───── The input

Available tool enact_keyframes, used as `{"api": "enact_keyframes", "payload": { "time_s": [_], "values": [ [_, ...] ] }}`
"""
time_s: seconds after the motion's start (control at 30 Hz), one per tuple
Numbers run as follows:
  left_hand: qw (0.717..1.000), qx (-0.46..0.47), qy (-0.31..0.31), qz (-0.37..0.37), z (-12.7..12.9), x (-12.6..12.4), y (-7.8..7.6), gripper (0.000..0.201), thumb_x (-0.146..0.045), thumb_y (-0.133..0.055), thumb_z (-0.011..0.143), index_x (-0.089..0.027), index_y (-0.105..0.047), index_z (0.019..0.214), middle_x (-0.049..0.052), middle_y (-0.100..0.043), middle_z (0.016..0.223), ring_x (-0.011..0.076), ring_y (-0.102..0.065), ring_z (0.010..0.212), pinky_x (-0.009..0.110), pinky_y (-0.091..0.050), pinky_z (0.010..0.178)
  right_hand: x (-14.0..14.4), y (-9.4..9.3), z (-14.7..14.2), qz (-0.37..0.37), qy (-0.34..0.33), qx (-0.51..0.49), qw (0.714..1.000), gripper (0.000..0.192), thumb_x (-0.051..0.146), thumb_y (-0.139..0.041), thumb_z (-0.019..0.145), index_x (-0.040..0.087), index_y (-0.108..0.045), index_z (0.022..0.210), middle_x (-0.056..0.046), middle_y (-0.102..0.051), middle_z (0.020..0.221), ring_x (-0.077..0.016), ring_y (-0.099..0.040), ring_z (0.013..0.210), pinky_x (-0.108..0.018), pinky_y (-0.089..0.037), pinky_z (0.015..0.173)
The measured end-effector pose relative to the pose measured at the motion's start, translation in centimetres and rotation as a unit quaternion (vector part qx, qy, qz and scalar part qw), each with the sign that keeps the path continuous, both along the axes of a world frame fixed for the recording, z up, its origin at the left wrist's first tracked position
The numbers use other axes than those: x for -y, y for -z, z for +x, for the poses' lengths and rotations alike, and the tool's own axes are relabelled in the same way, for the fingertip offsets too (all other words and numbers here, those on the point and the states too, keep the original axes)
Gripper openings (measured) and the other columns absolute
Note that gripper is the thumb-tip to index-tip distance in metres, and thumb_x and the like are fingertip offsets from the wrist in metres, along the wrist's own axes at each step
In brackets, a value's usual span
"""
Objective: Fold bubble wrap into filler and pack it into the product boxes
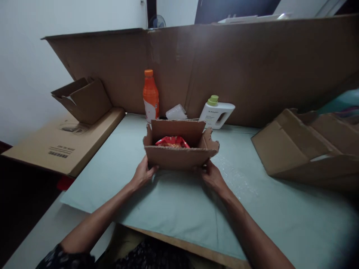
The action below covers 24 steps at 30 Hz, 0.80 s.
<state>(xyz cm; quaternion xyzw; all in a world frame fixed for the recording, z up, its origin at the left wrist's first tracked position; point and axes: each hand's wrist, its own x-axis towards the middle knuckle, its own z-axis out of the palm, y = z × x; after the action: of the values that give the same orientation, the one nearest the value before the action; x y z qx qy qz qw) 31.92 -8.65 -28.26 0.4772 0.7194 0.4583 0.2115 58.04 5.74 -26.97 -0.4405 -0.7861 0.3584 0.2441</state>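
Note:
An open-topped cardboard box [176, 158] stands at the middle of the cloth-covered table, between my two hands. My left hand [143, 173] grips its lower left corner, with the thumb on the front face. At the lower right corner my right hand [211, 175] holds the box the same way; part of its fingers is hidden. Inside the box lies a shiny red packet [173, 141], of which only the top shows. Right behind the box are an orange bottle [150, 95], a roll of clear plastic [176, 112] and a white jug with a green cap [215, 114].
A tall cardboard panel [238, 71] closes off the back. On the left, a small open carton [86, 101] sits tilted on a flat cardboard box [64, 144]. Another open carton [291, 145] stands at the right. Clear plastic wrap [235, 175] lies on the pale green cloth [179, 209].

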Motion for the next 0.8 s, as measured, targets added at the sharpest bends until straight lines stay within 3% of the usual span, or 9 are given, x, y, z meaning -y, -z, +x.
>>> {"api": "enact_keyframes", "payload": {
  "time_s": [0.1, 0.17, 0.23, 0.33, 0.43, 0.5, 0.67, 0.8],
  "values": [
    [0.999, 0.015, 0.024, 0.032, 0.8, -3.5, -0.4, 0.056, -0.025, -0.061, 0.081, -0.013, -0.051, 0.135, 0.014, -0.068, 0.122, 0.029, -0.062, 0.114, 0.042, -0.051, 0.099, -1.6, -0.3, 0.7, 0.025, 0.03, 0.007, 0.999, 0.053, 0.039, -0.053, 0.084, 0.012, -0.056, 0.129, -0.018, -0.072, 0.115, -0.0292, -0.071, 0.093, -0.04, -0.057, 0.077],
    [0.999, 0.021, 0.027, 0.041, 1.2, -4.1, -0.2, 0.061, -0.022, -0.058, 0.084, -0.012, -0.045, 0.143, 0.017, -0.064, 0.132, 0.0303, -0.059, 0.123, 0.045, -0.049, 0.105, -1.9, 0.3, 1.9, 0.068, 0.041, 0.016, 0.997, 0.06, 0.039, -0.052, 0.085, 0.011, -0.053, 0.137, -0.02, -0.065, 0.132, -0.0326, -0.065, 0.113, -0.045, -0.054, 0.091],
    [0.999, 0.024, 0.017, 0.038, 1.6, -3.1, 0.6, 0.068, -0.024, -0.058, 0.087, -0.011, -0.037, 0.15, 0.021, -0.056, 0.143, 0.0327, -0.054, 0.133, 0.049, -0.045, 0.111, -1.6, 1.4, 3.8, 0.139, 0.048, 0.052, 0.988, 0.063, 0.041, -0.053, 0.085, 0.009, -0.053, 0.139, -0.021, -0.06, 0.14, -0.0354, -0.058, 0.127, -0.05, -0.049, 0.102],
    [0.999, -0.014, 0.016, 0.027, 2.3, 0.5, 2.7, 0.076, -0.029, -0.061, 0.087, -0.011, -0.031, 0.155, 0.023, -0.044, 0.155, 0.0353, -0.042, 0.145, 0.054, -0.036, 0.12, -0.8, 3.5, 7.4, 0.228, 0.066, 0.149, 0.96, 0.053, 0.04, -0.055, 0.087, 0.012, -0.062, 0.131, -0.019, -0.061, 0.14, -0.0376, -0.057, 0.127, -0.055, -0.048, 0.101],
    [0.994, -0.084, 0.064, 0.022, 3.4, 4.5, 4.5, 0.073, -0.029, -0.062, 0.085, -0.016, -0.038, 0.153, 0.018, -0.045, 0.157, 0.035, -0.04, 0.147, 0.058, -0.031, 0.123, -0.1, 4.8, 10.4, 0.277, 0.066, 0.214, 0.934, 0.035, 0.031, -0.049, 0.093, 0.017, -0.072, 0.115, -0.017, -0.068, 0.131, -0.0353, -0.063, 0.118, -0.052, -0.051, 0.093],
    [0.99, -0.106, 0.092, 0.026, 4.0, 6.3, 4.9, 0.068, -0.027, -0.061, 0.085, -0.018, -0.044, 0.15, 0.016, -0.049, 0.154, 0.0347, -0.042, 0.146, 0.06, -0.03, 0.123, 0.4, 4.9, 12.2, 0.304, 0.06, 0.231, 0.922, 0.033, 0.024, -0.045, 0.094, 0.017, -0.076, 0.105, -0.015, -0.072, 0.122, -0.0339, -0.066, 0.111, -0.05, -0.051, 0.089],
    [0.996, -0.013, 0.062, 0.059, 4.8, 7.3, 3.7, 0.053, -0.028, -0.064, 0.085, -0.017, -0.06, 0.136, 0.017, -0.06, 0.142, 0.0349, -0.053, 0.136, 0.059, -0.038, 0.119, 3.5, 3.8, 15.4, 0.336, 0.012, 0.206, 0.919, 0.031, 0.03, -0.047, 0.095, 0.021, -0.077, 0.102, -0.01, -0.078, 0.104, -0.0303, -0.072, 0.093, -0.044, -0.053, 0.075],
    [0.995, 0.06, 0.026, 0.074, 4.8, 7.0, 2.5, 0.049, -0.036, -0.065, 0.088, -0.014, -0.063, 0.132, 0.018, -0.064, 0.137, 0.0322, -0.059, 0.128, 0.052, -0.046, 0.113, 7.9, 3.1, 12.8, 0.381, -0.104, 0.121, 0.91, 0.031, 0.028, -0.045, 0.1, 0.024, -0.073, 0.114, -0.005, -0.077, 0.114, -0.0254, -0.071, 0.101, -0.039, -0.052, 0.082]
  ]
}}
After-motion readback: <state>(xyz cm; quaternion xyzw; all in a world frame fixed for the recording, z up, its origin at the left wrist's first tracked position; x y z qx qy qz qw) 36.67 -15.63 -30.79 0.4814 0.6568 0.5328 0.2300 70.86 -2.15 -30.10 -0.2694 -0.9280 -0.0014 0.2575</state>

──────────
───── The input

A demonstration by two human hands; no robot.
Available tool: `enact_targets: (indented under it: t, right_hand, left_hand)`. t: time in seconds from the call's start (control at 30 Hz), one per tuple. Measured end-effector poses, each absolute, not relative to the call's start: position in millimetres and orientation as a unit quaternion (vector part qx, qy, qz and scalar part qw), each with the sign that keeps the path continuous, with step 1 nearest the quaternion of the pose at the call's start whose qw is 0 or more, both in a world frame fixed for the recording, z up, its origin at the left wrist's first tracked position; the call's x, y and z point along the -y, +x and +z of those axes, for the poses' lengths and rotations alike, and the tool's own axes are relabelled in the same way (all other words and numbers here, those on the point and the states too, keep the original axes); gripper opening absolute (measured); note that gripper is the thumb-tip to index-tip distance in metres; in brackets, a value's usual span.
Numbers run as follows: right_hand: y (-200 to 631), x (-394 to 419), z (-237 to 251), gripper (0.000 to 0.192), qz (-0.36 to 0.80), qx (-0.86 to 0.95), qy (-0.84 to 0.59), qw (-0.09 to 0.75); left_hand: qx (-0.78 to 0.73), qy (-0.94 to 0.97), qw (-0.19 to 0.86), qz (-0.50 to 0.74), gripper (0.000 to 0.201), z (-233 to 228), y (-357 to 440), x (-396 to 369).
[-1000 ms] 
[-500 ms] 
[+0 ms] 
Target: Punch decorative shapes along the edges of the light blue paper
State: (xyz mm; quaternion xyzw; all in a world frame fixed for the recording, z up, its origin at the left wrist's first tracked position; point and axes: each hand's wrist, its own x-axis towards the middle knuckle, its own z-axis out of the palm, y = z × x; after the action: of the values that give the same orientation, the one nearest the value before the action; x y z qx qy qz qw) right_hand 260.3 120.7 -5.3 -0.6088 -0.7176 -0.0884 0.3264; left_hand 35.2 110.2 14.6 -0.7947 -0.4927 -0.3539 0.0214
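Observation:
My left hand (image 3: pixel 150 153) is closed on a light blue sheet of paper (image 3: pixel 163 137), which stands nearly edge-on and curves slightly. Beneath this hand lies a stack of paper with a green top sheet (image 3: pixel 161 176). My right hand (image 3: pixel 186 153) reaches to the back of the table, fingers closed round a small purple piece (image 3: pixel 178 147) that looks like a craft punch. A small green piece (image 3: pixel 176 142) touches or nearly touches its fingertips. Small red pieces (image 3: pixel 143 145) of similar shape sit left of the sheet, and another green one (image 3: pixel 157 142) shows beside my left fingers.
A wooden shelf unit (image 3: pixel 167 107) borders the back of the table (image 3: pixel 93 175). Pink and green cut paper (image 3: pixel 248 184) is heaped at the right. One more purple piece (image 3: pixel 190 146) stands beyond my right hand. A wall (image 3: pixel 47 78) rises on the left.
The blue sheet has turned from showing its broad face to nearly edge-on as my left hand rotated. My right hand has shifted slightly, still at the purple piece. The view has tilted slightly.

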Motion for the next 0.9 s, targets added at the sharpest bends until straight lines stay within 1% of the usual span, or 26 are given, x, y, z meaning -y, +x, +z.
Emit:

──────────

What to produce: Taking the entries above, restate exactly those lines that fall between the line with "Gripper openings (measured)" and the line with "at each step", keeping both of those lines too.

Output:
Gripper openings (measured) and the other columns absolute
Note that gripper is the thumb-tip to index-tip distance in metres, and thumb_x and the like are fingertip offsets from the wrist in metres, along the wrist's own axes at each step

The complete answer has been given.